There are two times you may want to break stuff out early. One would be for a high-use, critical path service, like sessions and auth. The other would be for a constant high-load service, like analytics.
I’d be curious if anyone has an argument or experience that goes against this advice. Most of what I’ve seen runs into fundamental misattribution problems, where the choice is unrelated to the benefits (this is true of most rewrites I’ve been a part of or have heard about). Let me know in the comments!
Can you clarify if you are talking about databases that hold canonical data?
About this:
“From an ops/infrastructure perspective, it’s managing (number of services) * (number of environments) servers, and managing more servers will always be harder than managing fewer (without a PaaS-like investment).”
Is that still true if you’re using something like Terraform? Or is Terraform part of what you meant when you spoke of PaaS?
I think Terraform will tear down database servers and then set them up again, but its automated, so does it matter?
I don’t especially disagree with this:
“For any benefit you think you’ll get for having a server per-team or per-service, start doing it on one server, and see how useful and productive it is.”
Except maybe you want different teams to have different ssh permissions, and that is easier if they all have their own servers?

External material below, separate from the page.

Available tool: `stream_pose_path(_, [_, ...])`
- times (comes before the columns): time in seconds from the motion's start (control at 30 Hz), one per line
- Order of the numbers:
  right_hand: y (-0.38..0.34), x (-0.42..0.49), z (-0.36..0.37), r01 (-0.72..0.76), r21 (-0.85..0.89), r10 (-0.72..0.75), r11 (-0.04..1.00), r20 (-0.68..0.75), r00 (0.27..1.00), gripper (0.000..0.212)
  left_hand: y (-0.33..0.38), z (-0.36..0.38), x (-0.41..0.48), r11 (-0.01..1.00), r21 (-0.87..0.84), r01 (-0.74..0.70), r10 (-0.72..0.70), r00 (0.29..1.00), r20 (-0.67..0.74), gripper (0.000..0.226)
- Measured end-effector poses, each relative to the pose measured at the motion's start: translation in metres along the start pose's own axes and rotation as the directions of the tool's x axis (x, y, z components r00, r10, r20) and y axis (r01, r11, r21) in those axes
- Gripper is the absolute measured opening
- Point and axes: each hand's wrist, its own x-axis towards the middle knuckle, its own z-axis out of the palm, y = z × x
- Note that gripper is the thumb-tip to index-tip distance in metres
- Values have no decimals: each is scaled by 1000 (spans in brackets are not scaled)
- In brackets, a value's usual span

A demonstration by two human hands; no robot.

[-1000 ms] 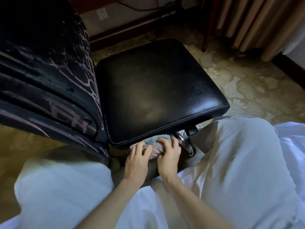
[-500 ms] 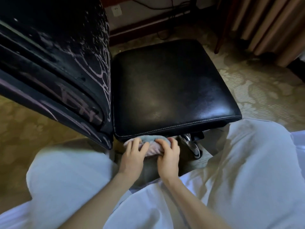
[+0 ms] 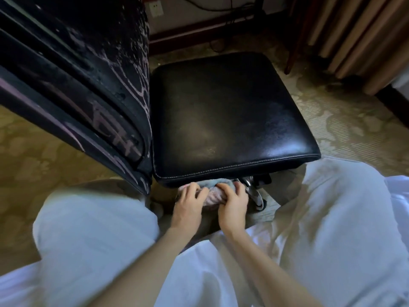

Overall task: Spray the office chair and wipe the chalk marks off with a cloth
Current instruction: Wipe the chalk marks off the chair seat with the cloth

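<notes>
The black leather office chair (image 3: 228, 116) sits just beyond your left hand (image 3: 188, 202) and right hand (image 3: 232, 202), both clamped on the bunched grey-pink cloth (image 3: 212, 194) under its seat edge, so you risk smearing old chalk from that wadded cloth.

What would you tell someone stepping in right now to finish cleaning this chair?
Left hand and right hand both grip the bunched cloth, low under the front edge of the seat. The seat looks free of chalk. The backrest is speckled with droplets but its pale chalk marks remain. No spray bottle is in view. Left to do: wipe the backrest clean.
</notes>
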Motion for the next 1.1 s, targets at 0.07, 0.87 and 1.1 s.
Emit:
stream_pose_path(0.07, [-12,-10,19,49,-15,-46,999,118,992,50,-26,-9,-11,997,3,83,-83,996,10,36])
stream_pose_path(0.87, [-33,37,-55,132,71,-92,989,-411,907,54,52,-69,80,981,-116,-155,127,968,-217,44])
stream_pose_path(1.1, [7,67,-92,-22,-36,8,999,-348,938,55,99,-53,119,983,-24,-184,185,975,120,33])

Again, can you clarify if you are talking about databases that hold canonical data? The last few projects I worked on, all the canonical data was in Kafka and so all the SQL databases were just caches, which could be easily torn and rebuilt. I wrote about that here:
http://www.smashcompany.com/technology/why-are-software-developers-confused-by-kafka-and-immutable-logs
Hi Lawrence. Great questions.
Last question first- as you suspect, I would only apply this advice to servers with canonical/durable data. So in your case, I guess it’d be the Kafka hosting/servers. I guess I would extend it to something like durable Redis servers, like for a background job system. Your article is great BTW, I didn’t finish the whole thing but it seems to grasp all the issues I’ve seen with microservices as well.
So regarding Terraform, because these are servers holding canonical data, I’m not sure how Terraform gets around most problems (though I am not an expert and may be missing something). The servers still need to be monitored and maintained, for instance. And I think you’d run into problems trying to manage microservices with a monolithic devops script setup, so you’d still need each service to specify some of its own setup and end up essentially duplicating “code.” I am probably wrong on a number of details but unless I’m misunderstanding something I’m not sure how Terraform will help you much in this situation.
Rob, about this:
“So regarding Terraform, because these are servers holding canonical data”

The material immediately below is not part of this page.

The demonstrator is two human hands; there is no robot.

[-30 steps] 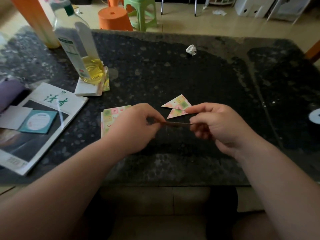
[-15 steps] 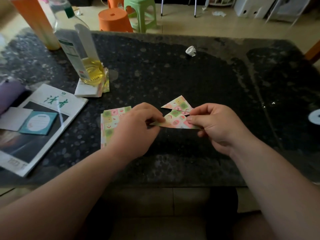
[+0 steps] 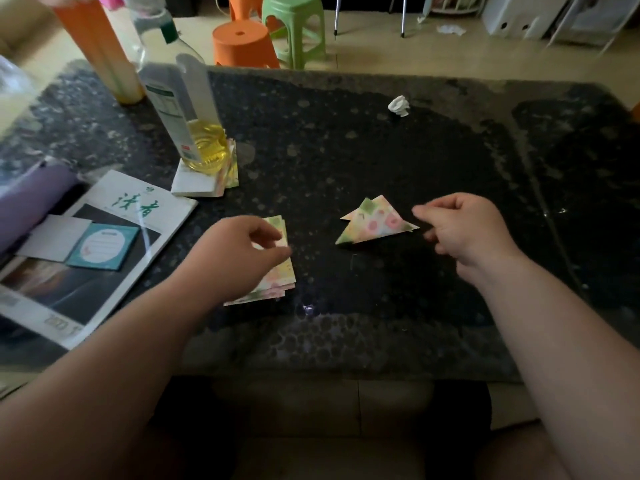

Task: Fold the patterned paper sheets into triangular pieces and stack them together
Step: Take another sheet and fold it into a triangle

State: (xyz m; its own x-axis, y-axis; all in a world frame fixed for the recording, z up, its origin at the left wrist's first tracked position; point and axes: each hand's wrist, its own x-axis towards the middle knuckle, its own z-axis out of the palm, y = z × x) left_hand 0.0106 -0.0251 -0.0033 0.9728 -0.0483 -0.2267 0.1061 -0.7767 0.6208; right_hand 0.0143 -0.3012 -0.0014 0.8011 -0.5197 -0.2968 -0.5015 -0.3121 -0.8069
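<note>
Folded patterned triangles (image 3: pixel 375 225) lie overlapped in a small pile on the dark table (image 3: pixel 346 150), right of centre. My right hand (image 3: pixel 464 230) hovers just right of the pile's tip with its fingers loosely curled, holding nothing. A stack of flat patterned sheets (image 3: pixel 282 278) lies left of centre. My left hand (image 3: pixel 242 251) covers most of it, and thumb and forefinger seem to pinch the top sheet; motion blur hides the exact contact.
An oil bottle (image 3: pixel 187 109) stands on another paper pad (image 3: pixel 197 183) at the back left, beside an orange tube (image 3: pixel 100 53). A magazine (image 3: pixel 114 237) with cards lies at the left. A crumpled white scrap (image 3: pixel 399 106) sits far back.
The folded triangle both hands held has been laid on the pile and released. My left hand has moved left onto the sheet stack, and my right hand has drawn back to the right.
</note>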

I assume you’d agree that all servers die, occasionally, and any robust system needs to be setup to handle the sudden death of a server? Can you explain this:
“And I think you’d run into problems trying to manage microservices with a monolithic devops script setup”
How do you manage the combination of microservices plus servers that die? I end up writing some code for handling restarts. I’m not sure if “monolithic” is the right word, but surely all of us have written some “devops script setup”?
About this:
so you’d still need each service to specify some of its own setup and end up essentially duplicating “code.”

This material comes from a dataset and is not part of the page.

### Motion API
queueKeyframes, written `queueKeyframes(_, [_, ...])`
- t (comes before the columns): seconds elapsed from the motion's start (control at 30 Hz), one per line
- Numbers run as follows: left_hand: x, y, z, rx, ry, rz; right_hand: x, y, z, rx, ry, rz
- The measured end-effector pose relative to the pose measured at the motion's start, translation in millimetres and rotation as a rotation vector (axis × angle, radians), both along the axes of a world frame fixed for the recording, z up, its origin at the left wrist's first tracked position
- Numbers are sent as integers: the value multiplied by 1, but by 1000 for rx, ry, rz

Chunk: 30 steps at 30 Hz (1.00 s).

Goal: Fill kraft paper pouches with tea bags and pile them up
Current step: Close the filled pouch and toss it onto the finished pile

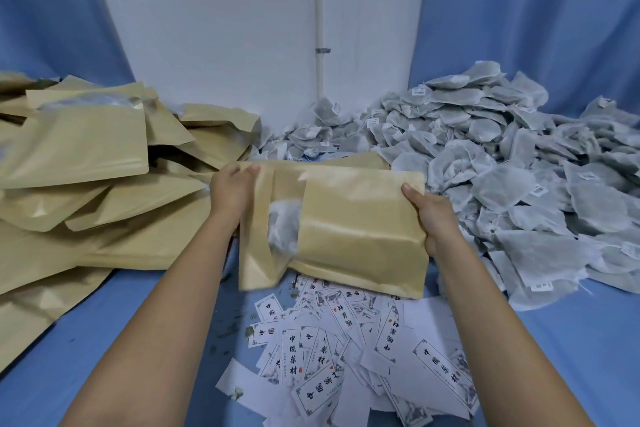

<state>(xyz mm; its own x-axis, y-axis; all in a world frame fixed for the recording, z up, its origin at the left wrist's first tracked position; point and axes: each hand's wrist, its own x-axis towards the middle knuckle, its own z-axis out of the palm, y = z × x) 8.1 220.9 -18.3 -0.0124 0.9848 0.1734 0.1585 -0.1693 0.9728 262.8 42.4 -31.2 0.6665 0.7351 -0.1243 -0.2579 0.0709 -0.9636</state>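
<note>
Pouch (356, 232) at centre, held w/ both hands: left hand (232, 194) pinches its 9 o'clock end, right hand (434, 218) grips the 3 o'clock edge. Risk: that end looks unsealed, so tea bags (282, 230) may spill if tipped twd the pile (79, 163) at 9.

head: worn on person's head | faces forward and down | close over blue table (104, 340) | single view
</note>
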Motion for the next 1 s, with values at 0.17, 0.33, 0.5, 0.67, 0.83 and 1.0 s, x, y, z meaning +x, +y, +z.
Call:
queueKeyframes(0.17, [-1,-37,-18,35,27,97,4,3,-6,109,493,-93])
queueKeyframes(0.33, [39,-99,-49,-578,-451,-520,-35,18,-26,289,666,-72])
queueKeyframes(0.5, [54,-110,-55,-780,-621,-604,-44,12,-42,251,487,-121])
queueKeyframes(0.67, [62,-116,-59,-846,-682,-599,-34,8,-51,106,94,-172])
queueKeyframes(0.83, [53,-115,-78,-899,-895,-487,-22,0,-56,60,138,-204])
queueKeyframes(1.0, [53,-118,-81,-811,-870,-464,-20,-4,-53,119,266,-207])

I agree this happens, but what is the alternative? I write code to restart servers when they die. Some of the code ends up being a bit duplicate, that is true.
In terms of the configuration, the most convenient thing is to put the config variables into the Terraform code, but I know some shops are strongly opposed to that, as it means, putting such variables into a git repo, and many shops are opposed to having anything like a username or password in a git repo. But if you don’t have that in a git repo, its got to be somewhere. I’ve also relied on Supervisor to inject ENV variables, but then that means manually setting up Supervisor. I don’t think there is any magic solution here. Either one has config info in a repo, or one sets everything up manually. Either approach has certain problems.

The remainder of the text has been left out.